Desse modo, as condições econômicas em Cuba se agravaram principalmente por conta da redução da chegada de turistas na ilha caribenha, bem como a diminuição da exportação de serviços médicos, que garantiam as divísas externas necessárias para manter o funcionamento da sociedade cubana. O cenário ainda foi agravado pela pandemia de covid-19, que atingiu a região, restringindo mais ainda o fluxo de turistas.

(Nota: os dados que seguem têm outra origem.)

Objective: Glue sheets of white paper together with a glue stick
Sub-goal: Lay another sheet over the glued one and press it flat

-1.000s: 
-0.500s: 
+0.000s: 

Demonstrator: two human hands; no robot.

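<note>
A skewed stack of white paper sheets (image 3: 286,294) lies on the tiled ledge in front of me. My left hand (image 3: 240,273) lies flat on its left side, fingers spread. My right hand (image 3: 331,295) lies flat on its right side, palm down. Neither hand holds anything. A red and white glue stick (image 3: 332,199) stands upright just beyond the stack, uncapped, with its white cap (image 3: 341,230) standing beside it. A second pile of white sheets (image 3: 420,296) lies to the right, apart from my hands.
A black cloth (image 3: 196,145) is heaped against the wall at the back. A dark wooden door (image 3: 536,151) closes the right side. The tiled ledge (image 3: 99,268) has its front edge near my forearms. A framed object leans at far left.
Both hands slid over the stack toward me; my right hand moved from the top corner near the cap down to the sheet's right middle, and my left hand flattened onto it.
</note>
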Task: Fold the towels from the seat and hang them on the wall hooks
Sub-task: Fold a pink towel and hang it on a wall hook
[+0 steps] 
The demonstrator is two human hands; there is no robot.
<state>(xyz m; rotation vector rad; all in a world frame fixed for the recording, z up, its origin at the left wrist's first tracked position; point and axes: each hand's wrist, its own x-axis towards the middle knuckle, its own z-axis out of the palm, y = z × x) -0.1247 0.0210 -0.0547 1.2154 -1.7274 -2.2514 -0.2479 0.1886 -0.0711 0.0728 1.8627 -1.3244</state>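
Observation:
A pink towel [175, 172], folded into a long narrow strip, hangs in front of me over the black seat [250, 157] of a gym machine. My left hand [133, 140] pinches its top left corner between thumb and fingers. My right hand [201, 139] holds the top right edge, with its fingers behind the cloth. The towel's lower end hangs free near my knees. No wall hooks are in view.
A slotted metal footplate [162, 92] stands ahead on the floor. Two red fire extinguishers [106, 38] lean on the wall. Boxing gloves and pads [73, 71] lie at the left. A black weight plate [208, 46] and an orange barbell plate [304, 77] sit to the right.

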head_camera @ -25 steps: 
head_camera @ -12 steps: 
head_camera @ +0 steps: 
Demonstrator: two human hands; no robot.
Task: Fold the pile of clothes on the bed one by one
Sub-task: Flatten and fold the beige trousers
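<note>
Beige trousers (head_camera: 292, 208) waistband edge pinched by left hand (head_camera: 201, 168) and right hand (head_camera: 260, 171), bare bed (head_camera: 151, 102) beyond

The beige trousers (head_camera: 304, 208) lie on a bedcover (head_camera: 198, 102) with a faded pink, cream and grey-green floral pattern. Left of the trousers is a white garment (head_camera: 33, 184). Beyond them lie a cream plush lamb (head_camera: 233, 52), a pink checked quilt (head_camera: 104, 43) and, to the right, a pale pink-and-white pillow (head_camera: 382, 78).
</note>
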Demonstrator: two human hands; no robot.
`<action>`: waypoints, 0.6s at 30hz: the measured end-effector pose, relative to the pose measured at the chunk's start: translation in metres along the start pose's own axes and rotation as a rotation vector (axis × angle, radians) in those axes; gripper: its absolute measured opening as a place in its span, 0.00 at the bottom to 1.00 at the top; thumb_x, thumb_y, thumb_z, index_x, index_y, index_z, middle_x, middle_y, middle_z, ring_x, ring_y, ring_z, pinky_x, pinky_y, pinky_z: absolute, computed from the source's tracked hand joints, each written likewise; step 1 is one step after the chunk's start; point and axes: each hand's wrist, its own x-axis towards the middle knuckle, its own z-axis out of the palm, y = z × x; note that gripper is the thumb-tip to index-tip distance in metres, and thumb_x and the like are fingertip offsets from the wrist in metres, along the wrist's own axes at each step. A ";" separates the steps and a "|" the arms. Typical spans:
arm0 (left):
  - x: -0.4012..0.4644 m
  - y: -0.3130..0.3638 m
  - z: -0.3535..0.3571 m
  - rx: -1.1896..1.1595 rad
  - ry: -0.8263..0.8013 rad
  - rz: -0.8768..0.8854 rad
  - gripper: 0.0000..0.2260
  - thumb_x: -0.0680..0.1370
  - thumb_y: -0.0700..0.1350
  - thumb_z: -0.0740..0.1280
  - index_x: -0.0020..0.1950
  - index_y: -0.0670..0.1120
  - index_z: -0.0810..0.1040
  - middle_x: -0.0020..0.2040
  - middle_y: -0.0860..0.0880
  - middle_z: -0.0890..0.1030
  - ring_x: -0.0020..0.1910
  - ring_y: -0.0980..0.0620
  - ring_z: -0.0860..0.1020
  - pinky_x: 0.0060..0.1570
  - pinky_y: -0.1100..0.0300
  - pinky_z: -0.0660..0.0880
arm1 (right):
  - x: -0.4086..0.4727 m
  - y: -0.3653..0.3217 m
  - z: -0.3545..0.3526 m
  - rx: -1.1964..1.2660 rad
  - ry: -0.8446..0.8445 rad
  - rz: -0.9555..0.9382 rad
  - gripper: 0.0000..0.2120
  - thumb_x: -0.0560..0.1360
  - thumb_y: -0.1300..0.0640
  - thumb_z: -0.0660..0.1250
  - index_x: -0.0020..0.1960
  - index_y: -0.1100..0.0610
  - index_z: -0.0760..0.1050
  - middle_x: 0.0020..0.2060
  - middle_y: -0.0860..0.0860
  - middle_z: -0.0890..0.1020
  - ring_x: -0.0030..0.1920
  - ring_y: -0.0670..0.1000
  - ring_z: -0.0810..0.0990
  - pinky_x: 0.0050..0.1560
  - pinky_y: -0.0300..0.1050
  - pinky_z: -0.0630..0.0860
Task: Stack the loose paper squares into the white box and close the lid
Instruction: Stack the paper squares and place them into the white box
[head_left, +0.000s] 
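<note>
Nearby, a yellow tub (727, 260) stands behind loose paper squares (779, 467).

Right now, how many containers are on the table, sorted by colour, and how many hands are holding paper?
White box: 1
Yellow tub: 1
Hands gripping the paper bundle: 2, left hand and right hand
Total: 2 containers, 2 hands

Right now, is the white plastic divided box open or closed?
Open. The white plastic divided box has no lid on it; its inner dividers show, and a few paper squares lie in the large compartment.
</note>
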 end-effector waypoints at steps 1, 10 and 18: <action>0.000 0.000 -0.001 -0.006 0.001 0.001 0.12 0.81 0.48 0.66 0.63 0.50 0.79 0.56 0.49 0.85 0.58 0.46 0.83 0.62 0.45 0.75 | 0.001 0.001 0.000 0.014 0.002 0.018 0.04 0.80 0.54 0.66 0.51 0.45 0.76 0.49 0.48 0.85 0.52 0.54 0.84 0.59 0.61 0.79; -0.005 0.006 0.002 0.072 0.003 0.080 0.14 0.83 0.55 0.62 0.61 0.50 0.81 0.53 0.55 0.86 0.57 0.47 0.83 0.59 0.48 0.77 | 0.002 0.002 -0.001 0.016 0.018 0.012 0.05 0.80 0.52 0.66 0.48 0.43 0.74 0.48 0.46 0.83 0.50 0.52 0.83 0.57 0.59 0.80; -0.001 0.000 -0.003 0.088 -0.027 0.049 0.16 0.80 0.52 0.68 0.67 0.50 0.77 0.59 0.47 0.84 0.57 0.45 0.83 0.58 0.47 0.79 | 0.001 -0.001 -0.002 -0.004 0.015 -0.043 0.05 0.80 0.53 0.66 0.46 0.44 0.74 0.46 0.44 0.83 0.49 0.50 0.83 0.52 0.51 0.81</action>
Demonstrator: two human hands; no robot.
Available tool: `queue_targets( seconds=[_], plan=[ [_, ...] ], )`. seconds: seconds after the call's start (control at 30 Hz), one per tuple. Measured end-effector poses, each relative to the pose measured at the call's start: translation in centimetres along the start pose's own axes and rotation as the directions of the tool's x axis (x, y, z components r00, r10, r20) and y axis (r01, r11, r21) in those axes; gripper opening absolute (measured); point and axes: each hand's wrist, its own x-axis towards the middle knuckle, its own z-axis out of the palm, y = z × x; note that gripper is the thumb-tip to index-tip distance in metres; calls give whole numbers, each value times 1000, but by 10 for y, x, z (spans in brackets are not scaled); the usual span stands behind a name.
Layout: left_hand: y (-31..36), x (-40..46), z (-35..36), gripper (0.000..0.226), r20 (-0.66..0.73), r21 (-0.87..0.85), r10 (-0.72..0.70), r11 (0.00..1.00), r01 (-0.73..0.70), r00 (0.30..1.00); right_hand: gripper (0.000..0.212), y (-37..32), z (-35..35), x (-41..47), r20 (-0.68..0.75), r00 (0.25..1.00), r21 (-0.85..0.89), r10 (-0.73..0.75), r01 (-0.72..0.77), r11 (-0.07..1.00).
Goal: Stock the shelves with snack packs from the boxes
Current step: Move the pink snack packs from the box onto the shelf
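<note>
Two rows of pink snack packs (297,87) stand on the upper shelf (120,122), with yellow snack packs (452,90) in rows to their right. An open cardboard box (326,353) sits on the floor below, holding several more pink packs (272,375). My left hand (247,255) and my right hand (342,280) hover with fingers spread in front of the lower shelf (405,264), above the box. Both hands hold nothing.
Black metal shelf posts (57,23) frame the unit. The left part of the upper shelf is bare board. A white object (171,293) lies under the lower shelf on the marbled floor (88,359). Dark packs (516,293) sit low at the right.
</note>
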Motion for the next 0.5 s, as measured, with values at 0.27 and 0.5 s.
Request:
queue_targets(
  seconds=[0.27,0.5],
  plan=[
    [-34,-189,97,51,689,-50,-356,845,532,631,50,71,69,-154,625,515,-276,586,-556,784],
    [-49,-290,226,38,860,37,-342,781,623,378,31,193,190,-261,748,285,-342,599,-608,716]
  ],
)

“Se comparar as fontes de ingresso da economia cubana, há uns cinco ou seis anos, vamos verificar que a venda de serviços profissionais, como o turismo e serviços médicos sobretudo, constitua uma das principais fontes de entrada de recursos”, afirmou Roque Lazo.
“Asfixia” e “genocídio”
Para ele, o reforço do embargo norte-americano faz parte de uma política de “asfixia e genocídio” contra o povo cubano. Ele afirma que os Estados Unidos vêm trabalhando para “torpedear” as transações financeiras da Ilha, que já não conta com a possibilidade de obter crédito junto a organismos internacionais, como o Fundo Monetário Internacional, por exemplo.
Desse modo, Roque Lazo faz alusão ao Memorando Mallory, publicado pelo então subsecretário assistente de Estado para Assuntos Interamericanos, Lestor Mallory, em 6 de abril de 1960, ainda durante a presidência de Dwight D. Eisenhower. O funesto documento, desclassificado nos últimos anos, serviu como base ideológica para o embargo. Ele estabelecia que a melhor maneira para provocar uma mudança de regime na ilha seria através de medidas políticas e econômicas que capazes de levarem a fome e o desespero ao povo cubano. “A política dos Estados Unidos, desde então, está focada nessa direção”, frisou o militante político.